● EXERCISE BRIEF
Please output the line containing "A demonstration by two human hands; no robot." and all lines that follow it in the data below, exactly, with no pictures.

● PROVIDED MATERIAL

--------

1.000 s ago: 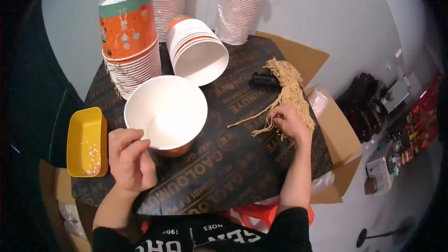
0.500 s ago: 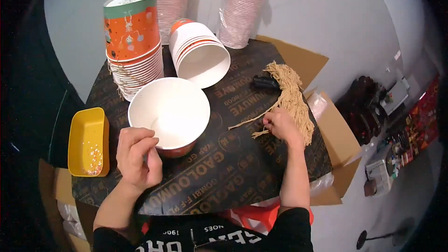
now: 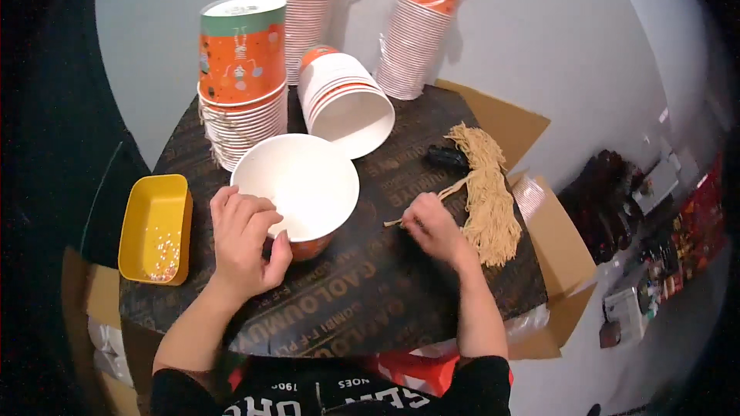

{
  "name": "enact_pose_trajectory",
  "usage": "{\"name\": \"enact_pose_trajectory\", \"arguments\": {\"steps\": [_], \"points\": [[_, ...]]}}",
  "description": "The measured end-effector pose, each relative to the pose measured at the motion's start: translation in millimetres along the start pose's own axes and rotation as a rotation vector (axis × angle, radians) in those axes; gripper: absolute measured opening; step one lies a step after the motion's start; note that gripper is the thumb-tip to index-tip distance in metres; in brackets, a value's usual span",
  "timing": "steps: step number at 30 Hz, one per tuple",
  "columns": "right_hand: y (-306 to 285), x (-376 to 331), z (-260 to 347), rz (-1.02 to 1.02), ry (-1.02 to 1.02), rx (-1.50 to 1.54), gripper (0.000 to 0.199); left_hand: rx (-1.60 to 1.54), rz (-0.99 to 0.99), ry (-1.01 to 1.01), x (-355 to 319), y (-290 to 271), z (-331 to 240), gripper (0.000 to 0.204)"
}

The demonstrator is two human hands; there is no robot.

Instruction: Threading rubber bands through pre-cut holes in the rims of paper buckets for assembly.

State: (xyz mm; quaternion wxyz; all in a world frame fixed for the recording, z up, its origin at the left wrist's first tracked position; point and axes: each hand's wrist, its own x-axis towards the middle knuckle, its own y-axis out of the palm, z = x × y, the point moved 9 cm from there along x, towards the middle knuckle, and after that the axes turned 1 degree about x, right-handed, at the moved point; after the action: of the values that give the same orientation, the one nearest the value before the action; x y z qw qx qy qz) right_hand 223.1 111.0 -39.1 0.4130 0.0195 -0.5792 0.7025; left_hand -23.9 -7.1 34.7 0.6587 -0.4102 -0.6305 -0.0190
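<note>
A white paper bowl (image 3: pixel 304 177) with an orange outside stands on the dark printed tabletop (image 3: pixel 362 300). My left hand (image 3: pixel 245 240) grips its near rim, thumb on the outer wall. My right hand (image 3: pixel 432 229) pinches a thin tan string (image 3: pixel 443 196) pulled from the bundle of tan strings (image 3: pixel 489 196) lying to the right. The string's end sticks out to the left of my fingers, toward the bowl.
A tall stack of orange bowls (image 3: pixel 240 77) stands behind the bowl, and a tipped stack (image 3: pixel 347 100) lies next to it. Two more stacks (image 3: pixel 412 31) stand by the wall. A yellow tray (image 3: pixel 154 227) with small beads sits left. A small black object (image 3: pixel 449 158) lies beside the bundle. Cardboard box flaps (image 3: pixel 559 254) are on the right.
My right hand has drawn a string out of the bundle and moved left toward the bowl. My left hand stays on the bowl's rim, which has shifted slightly.
</note>
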Motion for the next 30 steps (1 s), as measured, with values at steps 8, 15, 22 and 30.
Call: {"name": "enact_pose_trajectory", "arguments": {"steps": [8, 15, 22, 30], "points": [[9, 23, 89, -0.032, -0.161, 0.158, 0.015, 0.131, -0.25, -0.108, -4, -17, 11, 0.035], [7, 21, 85, -0.162, -0.025, 0.362, 0.02, -0.335, 0.148, -0.16, -18, 27, -19, 0.032], [15, 20, 94, -0.174, -0.036, 0.413, 0.019, -0.777, 0.478, -0.49, -44, 84, -13, 0.044], [24, 16, 80, -0.159, -0.031, 0.473, 0.023, -1.132, 0.58, -0.877, -69, 111, 1, 0.011]]}}
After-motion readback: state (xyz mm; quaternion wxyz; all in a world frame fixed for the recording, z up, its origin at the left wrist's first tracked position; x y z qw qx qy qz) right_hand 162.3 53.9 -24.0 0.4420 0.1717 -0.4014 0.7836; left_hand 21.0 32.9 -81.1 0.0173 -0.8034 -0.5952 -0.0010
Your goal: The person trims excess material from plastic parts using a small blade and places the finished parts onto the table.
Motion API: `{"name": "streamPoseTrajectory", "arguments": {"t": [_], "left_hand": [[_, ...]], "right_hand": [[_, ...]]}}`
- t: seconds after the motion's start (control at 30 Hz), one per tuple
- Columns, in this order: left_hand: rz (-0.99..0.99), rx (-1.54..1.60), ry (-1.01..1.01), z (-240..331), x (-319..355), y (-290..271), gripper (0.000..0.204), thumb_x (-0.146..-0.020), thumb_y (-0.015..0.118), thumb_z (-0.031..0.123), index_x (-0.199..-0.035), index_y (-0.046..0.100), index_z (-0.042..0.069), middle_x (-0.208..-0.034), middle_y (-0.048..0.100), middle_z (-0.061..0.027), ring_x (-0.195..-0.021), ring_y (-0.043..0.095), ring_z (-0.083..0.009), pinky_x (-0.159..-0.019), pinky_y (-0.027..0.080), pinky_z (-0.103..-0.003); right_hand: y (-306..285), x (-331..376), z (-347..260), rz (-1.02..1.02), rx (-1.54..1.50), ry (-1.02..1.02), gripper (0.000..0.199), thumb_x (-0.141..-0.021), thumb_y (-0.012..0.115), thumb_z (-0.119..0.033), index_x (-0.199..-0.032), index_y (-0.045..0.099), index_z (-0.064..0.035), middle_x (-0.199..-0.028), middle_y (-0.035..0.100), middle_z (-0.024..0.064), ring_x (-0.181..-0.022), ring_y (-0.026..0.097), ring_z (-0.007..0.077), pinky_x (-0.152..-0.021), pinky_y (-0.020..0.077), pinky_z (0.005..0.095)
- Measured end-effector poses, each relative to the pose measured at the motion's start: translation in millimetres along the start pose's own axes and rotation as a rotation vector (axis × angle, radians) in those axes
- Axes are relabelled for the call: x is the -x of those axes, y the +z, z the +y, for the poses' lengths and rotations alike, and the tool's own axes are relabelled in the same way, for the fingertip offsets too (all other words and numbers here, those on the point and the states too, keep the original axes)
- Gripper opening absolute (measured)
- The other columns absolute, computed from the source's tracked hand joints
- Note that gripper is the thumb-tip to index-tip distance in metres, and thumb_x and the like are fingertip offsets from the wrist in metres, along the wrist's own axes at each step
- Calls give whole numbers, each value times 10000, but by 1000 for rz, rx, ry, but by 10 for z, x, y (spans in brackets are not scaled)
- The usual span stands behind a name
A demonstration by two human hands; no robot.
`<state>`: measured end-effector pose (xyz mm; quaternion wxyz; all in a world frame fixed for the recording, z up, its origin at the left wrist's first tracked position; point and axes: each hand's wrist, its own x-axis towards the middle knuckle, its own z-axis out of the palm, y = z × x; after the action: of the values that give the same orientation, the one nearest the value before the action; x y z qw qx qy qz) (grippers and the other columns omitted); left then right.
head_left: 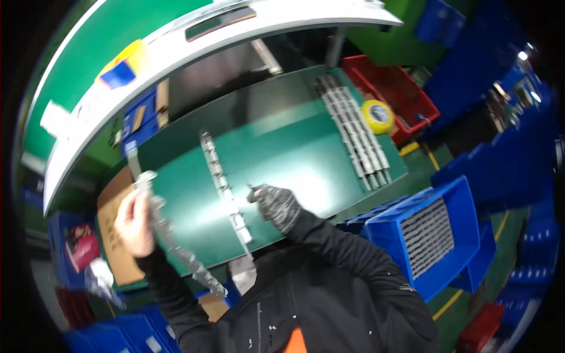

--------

● SOLVED EXERCISE
A demonstration by two human hands; no robot.
`<state>`: measured end-effector pose (xyz mm; quaternion wxyz; all in a world frame fixed for the recording, z up, its origin at the left wrist's first tracked position; point and axes: each hand's wrist, its own x-axis towards the middle knuckle, its own z-axis out of the palm, y = z × x; after the action: of the values that give the same orientation, the one nearest the value before the action; x y z qw qx qy qz) (grippers and the other columns omitted); left then right.
head_left: 

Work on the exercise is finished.